The documents also show the Board will use the timing of this month’s bond offering to get through a major cash crunch. CPS reports it will have a low of $89.9 million cash on hand in January, a number that would be negative except for $347.4 million it plans to take in from the bond offering. On February 15, the school system will make $261 million in debt payments. Semi-annual property tax revenues begin to arrive from the Cook County Treasurer on February 20.
“With its operating reserve depleted, the Board projects spending the majority of FY 2016 in a negative cash flow position,” the offering document forecasts.
But the money from the new bond sale will barely cover CPS’ cash flow problems, and it won’t go toward any new expenditures for capital improvements. Instead, the lion’s share of the money raised will cover debt service payments due annually on February 15th. Besides the February debt payments, the Board plans to make a $661 million payment in June to the pension fund and $15 million in dispersed pension payments throughout the year, for a total of $937 million.
Anticipated proceeds* of the $857 million in GO bonds to be raised:
*Note: these amounts are subject to change when the bonds are sold
- $206M – for debt restructuring (principal & interest)
- $134.5M – to convert variable rate debt to a fixed rate
- $86.4M – in swap termination fees
- $55.3M – for capitalized interest, pay cost of issuance (i.e. to pay the cost of borrowing)
- $392.6M – to reimburse the BOE’s General Operating Fund for capital expenses made in FY 2013-2015. (note that this will pay for projects already committed)
CPS has $4.17 billion in outstanding revenue bond debt and $1.4 billion in outstanding long-term debt, according to the offering documents. The Board had operating deficits in FY 2013, 2014, 2014, and projects another deficit for 2016.
If CPS fails to get the state aid it needs or lower its pension obligations through action in Springfield, the district anticipates a $1 billion operating deficit through 2020. Over that same period, the Board expects a greater portion of the its annual budget will be diverted from operational costs–money that goes into the classrooms–to funding debt service and pension obligations.
CPS Spending and Revenues Limited By External Factors
The offering document mentioned multiple times that most of how CPS directs its spending is out of its control. The Board, the document says, will be forced to make cuts to “expenditures under its control.”
CPS can’t increase property taxes without state approval under the Property Tax Extension Limitation Law (PTELL), nor can it file for bankruptcy. There is a bill pending in Springfield to do the latter. Any movement by the city to further increase property taxes to fund its fire and police pensions (which the document says is likely) could hurt CPS’ levy in future years.
CPS can’t control a substantial portion of its operating expenses. To put that in perspective, in FY 2015, $1.953 billion, or 34% of their operating budget, went to wages and benefits; $634.4 million, or 11%, went towards pension payments; and $533.5M, or 9.5%, went toward long-term debt payments. This point is especially concerning for CPS as it renegotiates its contract with the Chicago Teachers’ Union.

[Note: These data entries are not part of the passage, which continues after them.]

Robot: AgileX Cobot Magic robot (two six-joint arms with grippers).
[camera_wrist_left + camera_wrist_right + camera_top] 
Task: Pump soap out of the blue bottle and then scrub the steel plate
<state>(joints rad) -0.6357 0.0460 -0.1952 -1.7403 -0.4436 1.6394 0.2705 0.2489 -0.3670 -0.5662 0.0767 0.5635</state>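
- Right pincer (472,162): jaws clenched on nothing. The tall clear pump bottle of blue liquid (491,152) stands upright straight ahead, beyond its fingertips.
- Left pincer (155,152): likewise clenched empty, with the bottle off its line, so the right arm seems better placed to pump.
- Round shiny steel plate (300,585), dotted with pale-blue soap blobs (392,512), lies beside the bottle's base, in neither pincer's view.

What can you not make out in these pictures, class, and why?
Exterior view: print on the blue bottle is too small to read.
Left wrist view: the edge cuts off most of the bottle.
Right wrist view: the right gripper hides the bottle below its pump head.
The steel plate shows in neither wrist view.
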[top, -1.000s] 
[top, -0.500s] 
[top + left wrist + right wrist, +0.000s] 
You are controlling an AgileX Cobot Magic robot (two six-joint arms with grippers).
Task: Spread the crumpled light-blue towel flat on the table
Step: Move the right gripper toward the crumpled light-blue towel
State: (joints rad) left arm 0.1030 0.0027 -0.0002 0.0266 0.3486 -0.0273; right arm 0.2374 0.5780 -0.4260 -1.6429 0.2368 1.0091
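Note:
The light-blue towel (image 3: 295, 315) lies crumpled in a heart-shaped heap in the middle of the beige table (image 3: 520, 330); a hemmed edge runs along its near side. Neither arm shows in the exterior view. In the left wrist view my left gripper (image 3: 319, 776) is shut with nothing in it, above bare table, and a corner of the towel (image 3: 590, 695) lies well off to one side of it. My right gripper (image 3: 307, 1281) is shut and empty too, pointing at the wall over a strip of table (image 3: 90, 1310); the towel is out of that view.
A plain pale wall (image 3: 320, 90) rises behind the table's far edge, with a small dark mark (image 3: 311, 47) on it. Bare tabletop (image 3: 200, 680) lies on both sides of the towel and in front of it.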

CPS also projects a decline in state aid over FY 2017-2021 and is still waiting on $480 million from the state. That money is already included in this year’s budget.
Plans For Cuts Detailed
To mitigate the growing budget hole over the next few years, CPS plans a mixture of cuts and borrowing. One of the more drastic cuts would be to the student-based budgeting formula the district uses to disperse funds to schools across the city. The formula, which ties a dollar amount to enrollment in each school, could see a 5% reduction as soon as 2017. For every 5% CPS cuts from that formula, the district could save $100 million, the document estimates. To mitigate those cuts, the district points to schools that have already implemented online courses and increased class sizes and suggests a greater reliance on those two options in future budgets.

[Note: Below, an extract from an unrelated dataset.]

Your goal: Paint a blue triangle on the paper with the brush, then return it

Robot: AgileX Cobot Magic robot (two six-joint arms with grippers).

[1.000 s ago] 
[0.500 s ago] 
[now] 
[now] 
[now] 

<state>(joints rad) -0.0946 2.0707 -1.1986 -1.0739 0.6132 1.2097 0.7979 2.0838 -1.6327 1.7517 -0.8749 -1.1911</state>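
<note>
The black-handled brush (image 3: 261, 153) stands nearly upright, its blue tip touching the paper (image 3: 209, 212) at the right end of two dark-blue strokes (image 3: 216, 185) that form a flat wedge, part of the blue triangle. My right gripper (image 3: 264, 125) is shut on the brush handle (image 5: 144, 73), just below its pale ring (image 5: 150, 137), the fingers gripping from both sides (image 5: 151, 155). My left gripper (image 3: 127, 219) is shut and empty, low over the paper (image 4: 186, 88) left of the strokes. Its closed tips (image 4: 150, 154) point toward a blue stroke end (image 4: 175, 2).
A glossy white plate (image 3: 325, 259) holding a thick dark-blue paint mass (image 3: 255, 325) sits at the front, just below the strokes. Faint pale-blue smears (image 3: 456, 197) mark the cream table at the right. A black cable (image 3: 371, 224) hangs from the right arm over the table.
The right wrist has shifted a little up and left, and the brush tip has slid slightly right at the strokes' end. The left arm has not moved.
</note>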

Additional cuts to administrative services are also planned. More cuts to the central office could save the district an additional $50 million for 2017, the document estimates. It also details plans to reduce vendor spending by issuing more competitive bids and renegotiating existing contracts; cut personnel costs by permanently eliminating vacant positions and promoting early retirement of certain employees; and increase state aid by improving Medicaid reimbursements and poverty grants by enrolling more kids in programs covered by that aid.

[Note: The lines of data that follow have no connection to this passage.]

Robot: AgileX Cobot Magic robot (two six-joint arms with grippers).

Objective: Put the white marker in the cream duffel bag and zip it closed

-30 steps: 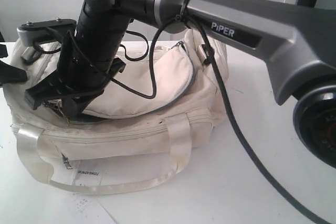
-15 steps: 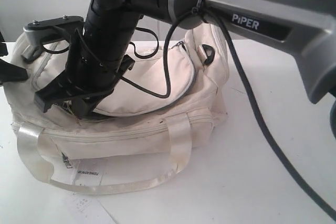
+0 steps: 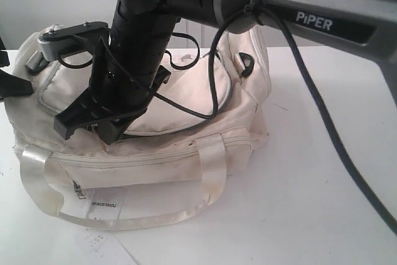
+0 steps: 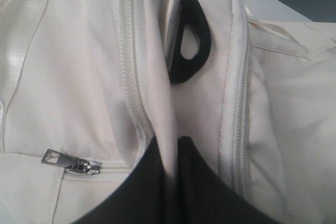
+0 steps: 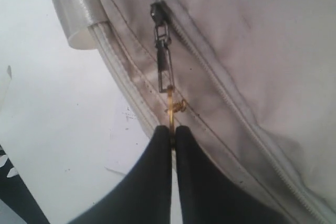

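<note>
Cream duffel bag [image 3: 155,159] is lying on the white bench [image 3: 298,203], with the right arm reaching across over its top. Right pincer [image 5: 172,130] is clenching what looks like a small brass link [image 5: 172,106] hanging off the metal zipper pull [image 5: 164,69] on the bag. Left pincer [image 4: 169,150] is pinching a fold of the bag's fabric near a black D-ring [image 4: 190,40].
</note>
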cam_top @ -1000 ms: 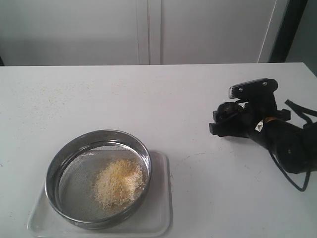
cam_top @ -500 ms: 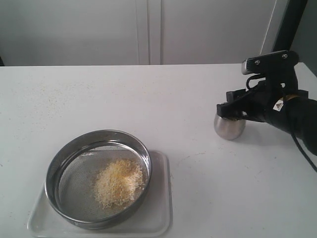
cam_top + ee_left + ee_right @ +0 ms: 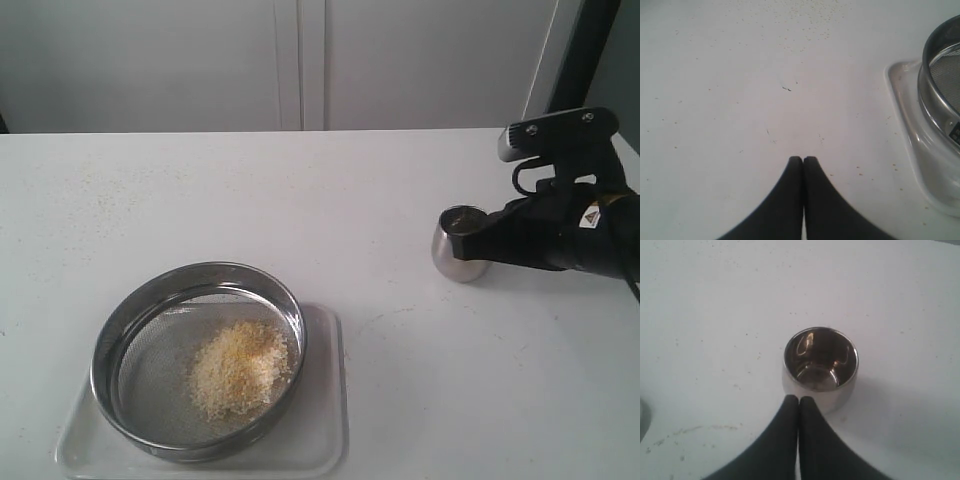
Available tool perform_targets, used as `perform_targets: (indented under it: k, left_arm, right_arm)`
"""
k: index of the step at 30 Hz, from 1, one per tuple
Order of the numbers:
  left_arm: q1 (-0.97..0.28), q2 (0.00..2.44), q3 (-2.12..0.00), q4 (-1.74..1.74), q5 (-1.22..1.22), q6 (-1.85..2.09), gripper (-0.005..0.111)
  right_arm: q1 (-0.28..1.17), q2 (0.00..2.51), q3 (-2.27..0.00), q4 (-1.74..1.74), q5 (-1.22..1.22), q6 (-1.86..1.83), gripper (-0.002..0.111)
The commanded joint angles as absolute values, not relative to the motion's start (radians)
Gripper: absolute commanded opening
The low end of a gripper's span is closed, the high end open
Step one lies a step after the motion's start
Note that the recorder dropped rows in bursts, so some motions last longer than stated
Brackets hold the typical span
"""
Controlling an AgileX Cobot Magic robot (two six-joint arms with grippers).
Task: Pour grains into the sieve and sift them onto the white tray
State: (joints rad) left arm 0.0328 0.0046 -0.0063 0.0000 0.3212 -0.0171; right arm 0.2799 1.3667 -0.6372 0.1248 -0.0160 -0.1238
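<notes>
The sieve rests on the white tray at the table's front left. A heap of yellow and whitish grains lies on its mesh. A small steel cup stands upright and empty on the table at the right. My right gripper is just to the right of the cup. In the right wrist view its fingers are shut together, tips at the cup's outer wall, holding nothing. My left gripper is shut over bare table beside the tray and the sieve. The exterior view does not show it.
Loose grains are scattered over the white table, mostly at the back left. The table's far edge meets a pale wall. A dark post stands at the back right.
My right arm rose and drew back to the right. The steel cup, hidden under the gripper a second ago, now stands upright on the table, free of the fingers.
</notes>
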Motion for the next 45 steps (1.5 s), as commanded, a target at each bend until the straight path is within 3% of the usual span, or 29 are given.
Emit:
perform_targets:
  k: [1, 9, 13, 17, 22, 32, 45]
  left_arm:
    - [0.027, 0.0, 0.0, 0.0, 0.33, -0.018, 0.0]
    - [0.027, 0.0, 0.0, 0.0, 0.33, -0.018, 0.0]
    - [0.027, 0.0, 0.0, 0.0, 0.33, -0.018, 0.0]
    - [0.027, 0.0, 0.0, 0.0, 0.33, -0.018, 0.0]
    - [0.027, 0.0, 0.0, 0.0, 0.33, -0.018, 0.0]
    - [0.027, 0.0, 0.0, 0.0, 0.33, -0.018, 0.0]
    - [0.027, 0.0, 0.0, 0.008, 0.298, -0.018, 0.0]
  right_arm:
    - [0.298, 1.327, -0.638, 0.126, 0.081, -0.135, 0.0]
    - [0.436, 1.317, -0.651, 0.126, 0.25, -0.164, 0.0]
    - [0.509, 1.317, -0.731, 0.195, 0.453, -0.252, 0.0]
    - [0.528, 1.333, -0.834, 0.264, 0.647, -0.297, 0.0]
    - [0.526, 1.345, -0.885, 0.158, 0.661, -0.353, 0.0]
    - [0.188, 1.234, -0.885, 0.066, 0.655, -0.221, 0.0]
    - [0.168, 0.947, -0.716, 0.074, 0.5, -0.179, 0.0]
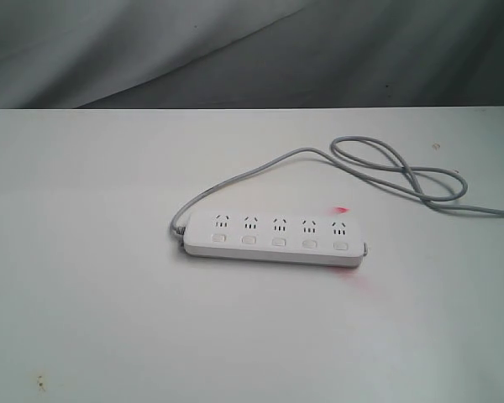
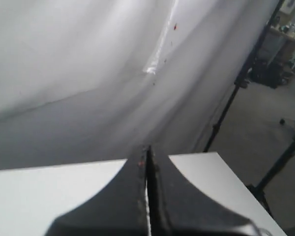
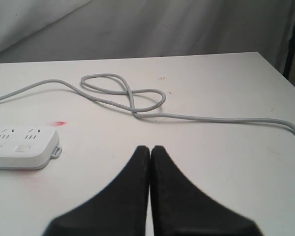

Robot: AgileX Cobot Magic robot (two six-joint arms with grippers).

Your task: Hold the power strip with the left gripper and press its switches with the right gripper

CPS has already eliminated the so-called “pension pick-up” for non-union employees. That move is saving about $11 million a year. CPS argues if they could do the same for unionized workers, as it has proposed in ongoing negotiations, the district could save an additional $170 million annually.
As for new revenue, the Board floated the idea of reinstating a dedicated property tax levy for its pension fund. A 0.26% property tax levy could generate an additional $170 million for the district in 2017, but requires state approval. The original levy for the pension fund was eliminated in 1996.